Experimental investigation of intermediate-dissipation range energy spectra in shear turbulence
Dipendra Gupta, Edmund T. Liu, Gregory P. Bewley
Abstract
The shape of the turbulent energy spectrum in the dissipation range, where viscous effects dominate, remains an open question despite decades of work. We report an experimental investigation of intermediate dissipation range energy spectra in turbulent shear layers at Taylor-scale Reynolds numbers, $Re_λ$, ranging from approximately 450 to 1500, which are among the highest achieved in shear flow experiments that resolved small scales. We generated turbulent shear layers in a wind tunnel and measured using nanoscale hot-wire probes with a sensing length $l_w \approx (0.2-0.5)η$ that was smaller than the Kolmogorov scale $η$ at all $Re_λ$. The measurements resolved wavenumbers up to $k_{max} η$ $\approx 17$ at the lowest $Re_λ$ and $k_{max} η$ $\approx 1$ at the highest $Re_λ$, where $k_{max}$ is the highest resolved wave number.

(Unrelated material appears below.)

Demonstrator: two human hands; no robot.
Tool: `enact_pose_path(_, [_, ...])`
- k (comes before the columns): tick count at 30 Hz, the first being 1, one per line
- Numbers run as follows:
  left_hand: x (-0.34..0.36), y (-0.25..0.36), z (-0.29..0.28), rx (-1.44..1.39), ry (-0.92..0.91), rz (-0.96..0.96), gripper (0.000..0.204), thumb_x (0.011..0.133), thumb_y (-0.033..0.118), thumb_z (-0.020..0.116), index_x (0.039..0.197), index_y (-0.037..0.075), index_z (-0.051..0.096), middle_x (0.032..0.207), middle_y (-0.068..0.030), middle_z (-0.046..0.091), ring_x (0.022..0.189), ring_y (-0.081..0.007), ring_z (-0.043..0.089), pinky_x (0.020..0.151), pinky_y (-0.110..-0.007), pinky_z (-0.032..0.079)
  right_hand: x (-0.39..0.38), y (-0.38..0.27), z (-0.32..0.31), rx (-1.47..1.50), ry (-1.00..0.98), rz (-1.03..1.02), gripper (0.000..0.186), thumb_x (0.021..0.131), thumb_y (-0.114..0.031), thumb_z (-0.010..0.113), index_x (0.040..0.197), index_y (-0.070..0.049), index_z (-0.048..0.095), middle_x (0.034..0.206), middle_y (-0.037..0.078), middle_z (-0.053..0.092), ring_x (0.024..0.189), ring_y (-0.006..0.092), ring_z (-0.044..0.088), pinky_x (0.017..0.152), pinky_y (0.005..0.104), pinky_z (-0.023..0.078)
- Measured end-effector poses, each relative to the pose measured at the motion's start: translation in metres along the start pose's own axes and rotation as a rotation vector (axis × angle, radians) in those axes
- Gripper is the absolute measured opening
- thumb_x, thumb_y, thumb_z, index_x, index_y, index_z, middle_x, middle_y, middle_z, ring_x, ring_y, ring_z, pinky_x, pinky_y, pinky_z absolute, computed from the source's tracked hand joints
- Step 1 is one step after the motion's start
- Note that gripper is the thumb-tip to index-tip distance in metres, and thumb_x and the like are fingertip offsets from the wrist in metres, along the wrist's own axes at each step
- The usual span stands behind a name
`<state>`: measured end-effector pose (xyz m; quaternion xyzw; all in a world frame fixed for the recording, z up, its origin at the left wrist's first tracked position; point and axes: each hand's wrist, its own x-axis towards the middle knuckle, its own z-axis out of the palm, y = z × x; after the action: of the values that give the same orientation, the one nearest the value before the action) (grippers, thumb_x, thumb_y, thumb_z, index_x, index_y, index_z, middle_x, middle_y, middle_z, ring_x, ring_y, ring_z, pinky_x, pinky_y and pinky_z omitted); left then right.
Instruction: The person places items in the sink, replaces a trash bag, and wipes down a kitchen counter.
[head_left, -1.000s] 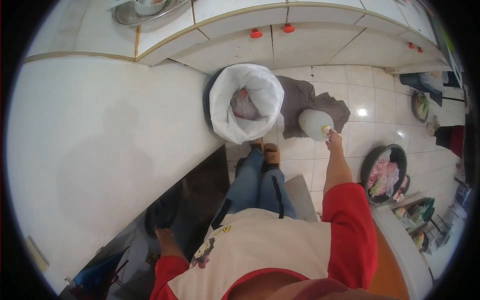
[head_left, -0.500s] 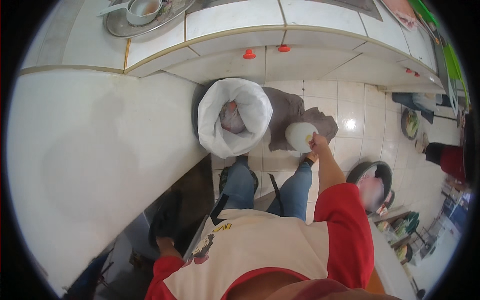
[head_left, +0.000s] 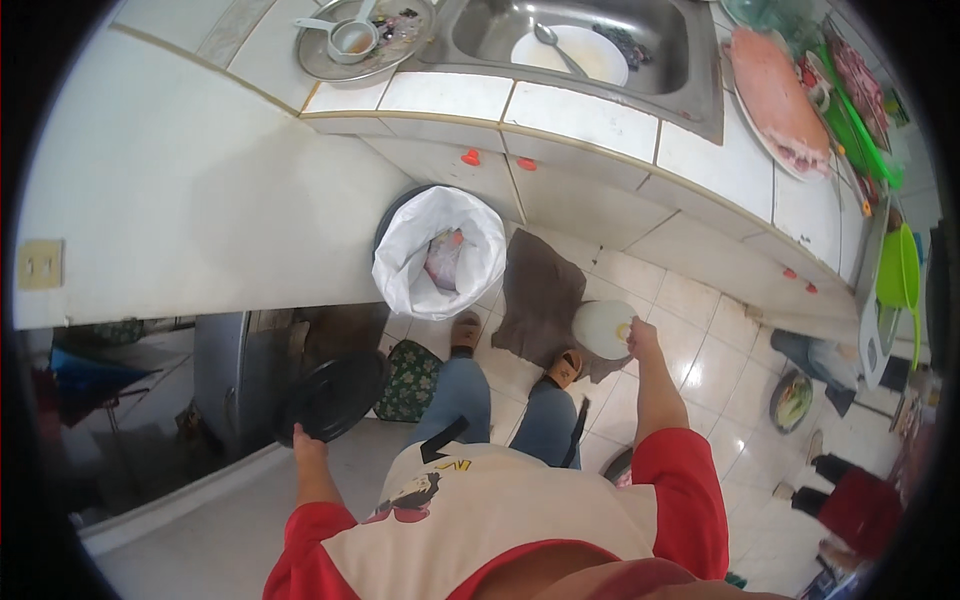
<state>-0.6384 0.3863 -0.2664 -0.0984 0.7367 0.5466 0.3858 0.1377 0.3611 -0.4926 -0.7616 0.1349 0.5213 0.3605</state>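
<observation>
My left hand (head_left: 308,440), at the lower left, grips the edge of a round black lid (head_left: 335,395). The lid hangs tilted over the dark area beside my left leg. Held out to the right of my knees, my right hand (head_left: 642,340) is closed on the rim of a white round dish (head_left: 598,328) with a small yellowish spot near my fingers. Between my hands and ahead stands a bin lined with a white bag (head_left: 395,275). Inside the bag lies a pinkish, plastic-looking bundle (head_left: 443,260). Neither hand touches the bin.
Ahead runs a tiled counter (head_left: 575,112) with a steel sink (head_left: 465,40) holding a white plate and spoon. A metal tray (head_left: 320,62) stands left, a slab of raw meat (head_left: 775,90) right. A brown cloth (head_left: 540,290) lies on the floor. Another person (head_left: 860,510) is at far right.
The view has tilted up and turned, bringing the sink into sight. My left hand has moved forward with the black lid, now plainly visible. My right hand still holds the dish.
</observation>
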Motion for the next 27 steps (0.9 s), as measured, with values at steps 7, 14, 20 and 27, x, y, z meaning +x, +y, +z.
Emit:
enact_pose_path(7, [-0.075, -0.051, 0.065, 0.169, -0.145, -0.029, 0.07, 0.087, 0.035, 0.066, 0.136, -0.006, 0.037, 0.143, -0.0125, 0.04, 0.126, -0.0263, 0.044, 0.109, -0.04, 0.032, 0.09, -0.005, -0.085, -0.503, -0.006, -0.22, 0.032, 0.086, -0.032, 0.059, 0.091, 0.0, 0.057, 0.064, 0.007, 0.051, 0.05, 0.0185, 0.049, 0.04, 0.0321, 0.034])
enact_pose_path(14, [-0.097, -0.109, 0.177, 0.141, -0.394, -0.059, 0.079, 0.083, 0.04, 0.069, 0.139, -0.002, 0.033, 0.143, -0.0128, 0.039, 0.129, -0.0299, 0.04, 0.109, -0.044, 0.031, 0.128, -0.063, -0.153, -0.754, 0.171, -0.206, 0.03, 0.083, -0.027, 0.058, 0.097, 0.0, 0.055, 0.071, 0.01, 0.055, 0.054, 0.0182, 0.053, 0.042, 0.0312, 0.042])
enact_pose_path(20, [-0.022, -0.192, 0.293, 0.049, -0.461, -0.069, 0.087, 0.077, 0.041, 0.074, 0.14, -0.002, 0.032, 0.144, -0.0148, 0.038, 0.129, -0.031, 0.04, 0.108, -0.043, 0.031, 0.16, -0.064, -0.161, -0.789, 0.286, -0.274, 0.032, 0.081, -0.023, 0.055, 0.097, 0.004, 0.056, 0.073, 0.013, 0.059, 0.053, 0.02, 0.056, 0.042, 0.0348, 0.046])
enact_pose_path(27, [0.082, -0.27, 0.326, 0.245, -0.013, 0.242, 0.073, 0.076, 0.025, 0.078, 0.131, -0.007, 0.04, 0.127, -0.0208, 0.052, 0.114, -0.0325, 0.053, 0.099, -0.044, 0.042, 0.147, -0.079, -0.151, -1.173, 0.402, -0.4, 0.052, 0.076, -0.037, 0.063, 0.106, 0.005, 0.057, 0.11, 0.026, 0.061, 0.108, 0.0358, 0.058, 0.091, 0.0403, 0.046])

In the range $0.1 \lesssim k η\lesssim 0.5$, the spectra collapse onto a universal stretched-exponential form, $E(kη) \sim $ exp$(-kη)^γ $, with $γ\approx 0.5$ independent of $Re_λ$. This value of stretching exponent, $γ$, is consistent with recent empirical and computational studies. The Reynolds-number invariance of $γ$ is strong evidence for universal scaling in the intermediate dissipation range of high-Reynolds-number shear turbulence.